John Seally (1741 or 1742-1795) was an English writer, in later life a clergyman.

==Life==
Born in Somerset, he was educated at Bristol grammar school, with a view to ordination. His uncle and potential patron died, and he entered a solicitor's office; but moved on to learn business under the merchant Malachy Postlethwayt. Supported by his mother, he then became a journalist.

During a visit to Manchester, Seally persuaded an heiress to elope with him but her father caught up with them at Worcester. He worked as a writing-master and accountant. Around 1767 he established a school in Bridgwater Square, Westminster, and after some years took holy orders. During a stay in Rome in 1774 he obtained admission to the Accademia degli Arcadi by a eulogy on Maria Maddelana Fernandez Corilla, poet-laureate of Italy. In 1790 he was presented to the vicarage of East Meon with Froxfield and Steep.
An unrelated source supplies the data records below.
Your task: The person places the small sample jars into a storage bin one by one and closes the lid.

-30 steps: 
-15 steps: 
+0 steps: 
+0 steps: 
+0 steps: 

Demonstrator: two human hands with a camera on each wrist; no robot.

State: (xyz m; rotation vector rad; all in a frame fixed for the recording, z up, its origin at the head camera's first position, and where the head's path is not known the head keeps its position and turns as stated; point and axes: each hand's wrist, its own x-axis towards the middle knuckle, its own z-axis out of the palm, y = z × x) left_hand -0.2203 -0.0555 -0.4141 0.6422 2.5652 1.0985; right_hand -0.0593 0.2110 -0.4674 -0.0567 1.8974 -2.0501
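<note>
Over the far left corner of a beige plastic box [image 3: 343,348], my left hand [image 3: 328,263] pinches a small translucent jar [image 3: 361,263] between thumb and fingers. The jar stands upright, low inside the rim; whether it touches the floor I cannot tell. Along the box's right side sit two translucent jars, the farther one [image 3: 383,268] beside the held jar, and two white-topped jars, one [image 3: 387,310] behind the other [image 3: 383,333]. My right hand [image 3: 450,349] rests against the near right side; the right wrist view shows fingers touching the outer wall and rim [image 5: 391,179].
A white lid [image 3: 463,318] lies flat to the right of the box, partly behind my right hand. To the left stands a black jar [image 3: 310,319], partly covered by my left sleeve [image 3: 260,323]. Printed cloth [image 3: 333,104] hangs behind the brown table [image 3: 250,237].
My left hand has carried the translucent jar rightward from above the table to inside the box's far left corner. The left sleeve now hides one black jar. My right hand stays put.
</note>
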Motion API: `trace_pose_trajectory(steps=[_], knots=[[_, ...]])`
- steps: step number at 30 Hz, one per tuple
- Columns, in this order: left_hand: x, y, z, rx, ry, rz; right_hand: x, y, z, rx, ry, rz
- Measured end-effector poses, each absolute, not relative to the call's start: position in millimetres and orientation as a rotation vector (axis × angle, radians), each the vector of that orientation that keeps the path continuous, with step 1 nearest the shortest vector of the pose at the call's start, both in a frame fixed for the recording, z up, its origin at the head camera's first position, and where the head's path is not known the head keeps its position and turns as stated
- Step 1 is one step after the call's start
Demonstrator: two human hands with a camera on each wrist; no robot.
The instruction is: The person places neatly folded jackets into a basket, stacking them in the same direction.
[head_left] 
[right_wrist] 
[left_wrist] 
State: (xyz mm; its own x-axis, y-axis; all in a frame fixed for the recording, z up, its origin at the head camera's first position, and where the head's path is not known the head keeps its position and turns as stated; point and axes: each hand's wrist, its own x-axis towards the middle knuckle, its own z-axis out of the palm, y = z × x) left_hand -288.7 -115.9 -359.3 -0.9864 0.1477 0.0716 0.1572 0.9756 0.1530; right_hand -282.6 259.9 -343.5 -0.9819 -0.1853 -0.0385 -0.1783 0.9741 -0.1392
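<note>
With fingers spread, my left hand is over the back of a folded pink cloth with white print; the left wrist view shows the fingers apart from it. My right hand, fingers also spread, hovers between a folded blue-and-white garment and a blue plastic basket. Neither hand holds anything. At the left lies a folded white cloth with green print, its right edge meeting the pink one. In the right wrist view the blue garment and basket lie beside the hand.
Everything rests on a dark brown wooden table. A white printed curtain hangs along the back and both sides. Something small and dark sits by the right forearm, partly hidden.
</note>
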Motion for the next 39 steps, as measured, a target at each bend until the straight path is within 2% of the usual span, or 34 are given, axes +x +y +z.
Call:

Seally was elected fellow of the Royal Society on 30 June 1791, and was also M.A. and LL.D. He died in Queen Square, Westminster, in March 1795. A correspondent in the Evangelical Magazine mentioned that Seally had been chaplain to the Earl of Kintore, was buried in Ellisfield, Hampshire, and was aged 49 on his death.

==Works==
Seally published novels, poems, and school books, including:

- The Loves of Calisto and Emira, or the Fatal Legacy, London, 1776; a French translation was published in Paris (1778).
- Moral Tales after the Eastern manner, London (1780?).
- The Marriage of Sir Gawaine, an opera, 1782.
- A complete Geographical Dictionary, 2 vols., London, 1787. The astronomical section was provided by Israel Lyons.
- The Lady's Encyclopaedia, 3 vols., London, 1788.

He contributed occasional verses to magazines, and launched a short-lived political paper signed Britannicus. He ran for some time the Universal Museum and the Freeholder's Magazine, and was involved in the St. James's Magazine, edited by Robert Lloyd.

==Family==
Seally married (as he thought) in 1766, a reputedly rich widow of twice his age, but found, some years later, that she had no money and had a husband, the Rev. William Lewis. After separation from Mrs. Lewis he married Mary, eldest daughter of Joseph Humphreys, rector of Ellisfield, Hampshire, and of North Stoke, Somerset, who survived him.